Directions:
Identify all lines in the listing that include the word "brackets", and copy them out.

[[ Task input, beginning ]]

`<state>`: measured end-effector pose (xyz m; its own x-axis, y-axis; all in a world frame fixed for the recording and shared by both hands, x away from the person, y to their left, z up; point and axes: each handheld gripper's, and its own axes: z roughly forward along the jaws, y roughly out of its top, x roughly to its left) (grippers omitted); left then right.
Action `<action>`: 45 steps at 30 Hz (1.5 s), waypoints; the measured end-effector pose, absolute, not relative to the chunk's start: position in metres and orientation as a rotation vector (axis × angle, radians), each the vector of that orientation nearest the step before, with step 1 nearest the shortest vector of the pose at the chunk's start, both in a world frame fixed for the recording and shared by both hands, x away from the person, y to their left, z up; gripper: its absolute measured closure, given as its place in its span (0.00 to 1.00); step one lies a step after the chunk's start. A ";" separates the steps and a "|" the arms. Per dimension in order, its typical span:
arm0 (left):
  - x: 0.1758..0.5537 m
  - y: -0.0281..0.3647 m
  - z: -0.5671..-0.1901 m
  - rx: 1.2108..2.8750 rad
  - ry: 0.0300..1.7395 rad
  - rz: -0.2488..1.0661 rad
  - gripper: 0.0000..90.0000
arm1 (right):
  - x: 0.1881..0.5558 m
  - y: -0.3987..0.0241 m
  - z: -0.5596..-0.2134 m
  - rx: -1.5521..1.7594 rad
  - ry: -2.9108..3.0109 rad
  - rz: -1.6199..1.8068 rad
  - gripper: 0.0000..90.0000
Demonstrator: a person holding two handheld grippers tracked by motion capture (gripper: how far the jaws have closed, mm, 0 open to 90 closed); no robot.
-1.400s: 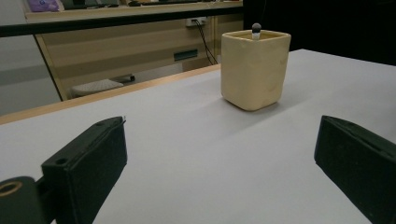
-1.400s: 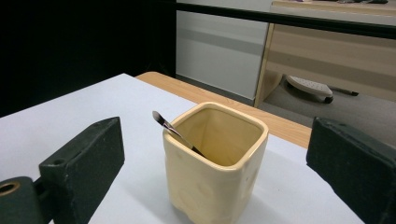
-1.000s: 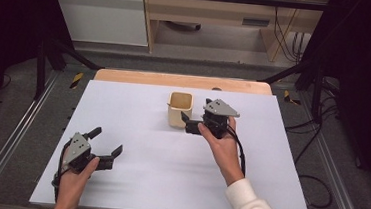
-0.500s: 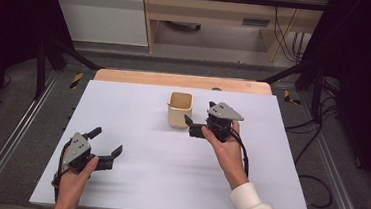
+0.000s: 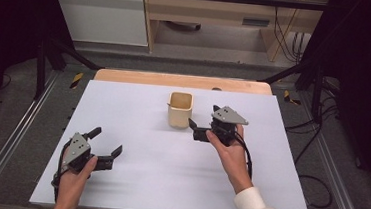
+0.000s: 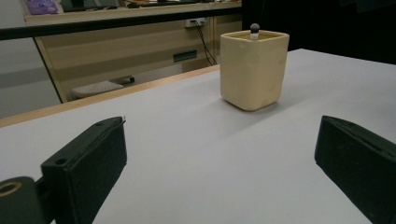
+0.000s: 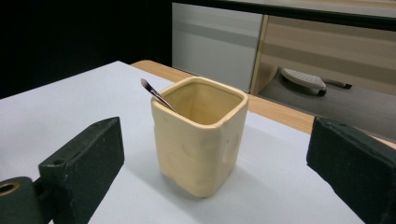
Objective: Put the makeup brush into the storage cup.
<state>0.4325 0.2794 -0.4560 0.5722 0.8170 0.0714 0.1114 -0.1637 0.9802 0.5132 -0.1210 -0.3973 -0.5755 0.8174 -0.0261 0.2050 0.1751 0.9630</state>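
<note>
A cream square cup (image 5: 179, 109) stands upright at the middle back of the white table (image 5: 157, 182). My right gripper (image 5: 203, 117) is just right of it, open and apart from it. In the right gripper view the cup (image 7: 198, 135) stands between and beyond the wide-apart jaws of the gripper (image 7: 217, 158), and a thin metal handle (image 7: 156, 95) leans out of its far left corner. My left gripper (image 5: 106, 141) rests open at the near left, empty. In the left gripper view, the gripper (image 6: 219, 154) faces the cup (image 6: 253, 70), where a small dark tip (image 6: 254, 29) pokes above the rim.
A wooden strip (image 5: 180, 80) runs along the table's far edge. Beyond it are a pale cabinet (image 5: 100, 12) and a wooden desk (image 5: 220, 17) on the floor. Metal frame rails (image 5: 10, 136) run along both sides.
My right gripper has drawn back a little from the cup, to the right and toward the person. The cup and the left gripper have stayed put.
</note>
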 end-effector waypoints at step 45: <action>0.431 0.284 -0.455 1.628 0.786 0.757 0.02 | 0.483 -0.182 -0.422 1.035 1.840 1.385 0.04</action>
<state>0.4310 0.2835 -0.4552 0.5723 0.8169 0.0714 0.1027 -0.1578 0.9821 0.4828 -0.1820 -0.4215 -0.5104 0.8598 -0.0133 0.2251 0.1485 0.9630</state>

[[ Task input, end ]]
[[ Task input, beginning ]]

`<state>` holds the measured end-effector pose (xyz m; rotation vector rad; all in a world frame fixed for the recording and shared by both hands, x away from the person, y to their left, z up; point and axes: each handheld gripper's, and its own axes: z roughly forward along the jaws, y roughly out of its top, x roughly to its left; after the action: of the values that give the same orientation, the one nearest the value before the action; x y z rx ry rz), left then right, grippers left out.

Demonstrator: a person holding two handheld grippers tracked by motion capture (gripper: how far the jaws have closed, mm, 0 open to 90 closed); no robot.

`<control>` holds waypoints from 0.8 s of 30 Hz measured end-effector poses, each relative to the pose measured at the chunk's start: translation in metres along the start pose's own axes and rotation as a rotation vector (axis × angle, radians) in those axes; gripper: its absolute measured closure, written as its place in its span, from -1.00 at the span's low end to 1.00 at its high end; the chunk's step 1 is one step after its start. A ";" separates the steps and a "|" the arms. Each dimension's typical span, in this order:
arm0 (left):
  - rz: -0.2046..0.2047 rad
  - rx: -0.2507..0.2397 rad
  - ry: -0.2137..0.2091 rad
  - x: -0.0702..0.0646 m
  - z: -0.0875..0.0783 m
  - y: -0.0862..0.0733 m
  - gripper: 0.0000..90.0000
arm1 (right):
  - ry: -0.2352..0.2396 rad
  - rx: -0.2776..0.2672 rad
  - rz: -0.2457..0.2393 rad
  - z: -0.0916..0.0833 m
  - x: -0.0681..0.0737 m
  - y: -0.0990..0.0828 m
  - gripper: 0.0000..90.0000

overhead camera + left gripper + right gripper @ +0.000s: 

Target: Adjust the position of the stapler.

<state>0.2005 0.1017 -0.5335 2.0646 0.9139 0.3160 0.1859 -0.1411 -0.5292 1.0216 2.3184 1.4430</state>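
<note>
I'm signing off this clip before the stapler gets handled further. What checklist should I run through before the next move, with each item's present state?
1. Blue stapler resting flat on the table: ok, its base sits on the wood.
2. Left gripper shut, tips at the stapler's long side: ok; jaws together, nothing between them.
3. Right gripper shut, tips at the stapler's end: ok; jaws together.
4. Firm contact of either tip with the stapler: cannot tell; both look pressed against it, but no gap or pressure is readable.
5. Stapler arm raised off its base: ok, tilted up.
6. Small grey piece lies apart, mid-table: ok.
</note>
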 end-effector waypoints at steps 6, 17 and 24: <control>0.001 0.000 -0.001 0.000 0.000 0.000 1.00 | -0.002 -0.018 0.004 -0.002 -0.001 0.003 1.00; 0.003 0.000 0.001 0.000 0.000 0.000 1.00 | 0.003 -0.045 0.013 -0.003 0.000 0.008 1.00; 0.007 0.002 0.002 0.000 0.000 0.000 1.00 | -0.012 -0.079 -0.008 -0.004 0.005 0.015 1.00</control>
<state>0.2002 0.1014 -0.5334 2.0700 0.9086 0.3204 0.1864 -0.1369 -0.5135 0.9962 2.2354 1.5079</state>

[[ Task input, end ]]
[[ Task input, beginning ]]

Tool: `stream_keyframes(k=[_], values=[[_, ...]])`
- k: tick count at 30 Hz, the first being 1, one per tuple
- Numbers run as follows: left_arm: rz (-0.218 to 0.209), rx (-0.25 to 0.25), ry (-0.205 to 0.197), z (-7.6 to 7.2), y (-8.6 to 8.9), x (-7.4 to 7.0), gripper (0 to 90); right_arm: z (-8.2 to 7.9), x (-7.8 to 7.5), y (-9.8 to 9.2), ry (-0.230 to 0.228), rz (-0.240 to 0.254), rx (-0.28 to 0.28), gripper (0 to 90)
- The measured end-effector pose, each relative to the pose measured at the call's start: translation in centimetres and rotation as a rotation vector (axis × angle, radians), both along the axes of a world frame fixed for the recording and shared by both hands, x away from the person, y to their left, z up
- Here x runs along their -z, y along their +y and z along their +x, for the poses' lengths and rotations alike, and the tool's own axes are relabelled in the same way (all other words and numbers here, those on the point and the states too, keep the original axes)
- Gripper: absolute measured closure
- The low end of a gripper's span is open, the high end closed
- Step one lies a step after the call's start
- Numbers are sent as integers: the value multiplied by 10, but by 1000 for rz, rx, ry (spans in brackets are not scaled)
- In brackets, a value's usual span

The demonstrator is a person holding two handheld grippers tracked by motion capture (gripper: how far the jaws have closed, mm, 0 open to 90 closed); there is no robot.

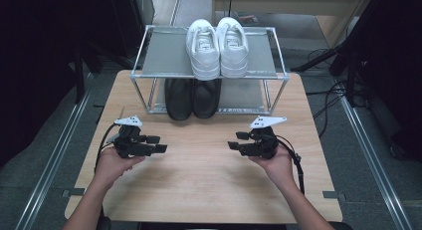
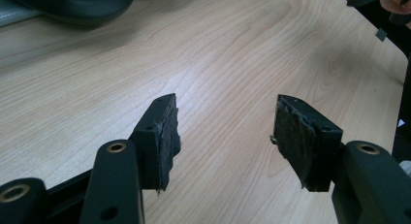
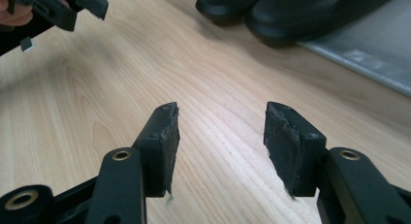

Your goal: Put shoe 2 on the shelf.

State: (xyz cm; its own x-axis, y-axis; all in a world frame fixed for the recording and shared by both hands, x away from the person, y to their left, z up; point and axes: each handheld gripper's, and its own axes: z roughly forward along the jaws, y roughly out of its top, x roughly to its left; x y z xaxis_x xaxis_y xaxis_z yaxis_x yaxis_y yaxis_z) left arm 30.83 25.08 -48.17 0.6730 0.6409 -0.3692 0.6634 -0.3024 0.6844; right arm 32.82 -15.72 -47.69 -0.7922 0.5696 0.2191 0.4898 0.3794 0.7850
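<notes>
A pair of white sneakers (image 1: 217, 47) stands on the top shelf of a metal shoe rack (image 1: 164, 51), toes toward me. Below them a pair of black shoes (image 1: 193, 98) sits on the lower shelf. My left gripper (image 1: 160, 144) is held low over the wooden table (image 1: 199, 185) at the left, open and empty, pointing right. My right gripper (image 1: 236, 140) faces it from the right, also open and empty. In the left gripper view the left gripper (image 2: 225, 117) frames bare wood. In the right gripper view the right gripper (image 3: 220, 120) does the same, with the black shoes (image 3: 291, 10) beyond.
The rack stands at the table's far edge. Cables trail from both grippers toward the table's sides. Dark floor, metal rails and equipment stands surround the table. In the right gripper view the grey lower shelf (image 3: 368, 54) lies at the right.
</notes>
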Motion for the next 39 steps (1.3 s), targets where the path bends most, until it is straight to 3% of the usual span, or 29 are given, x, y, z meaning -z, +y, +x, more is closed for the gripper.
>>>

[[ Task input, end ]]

Expected answer:
- Numbers are sent as integers: the value multiplied by 10, but by 1000 for rz, rx, ry (spans in brackets are not scaled)
- In brackets, a value's usual span

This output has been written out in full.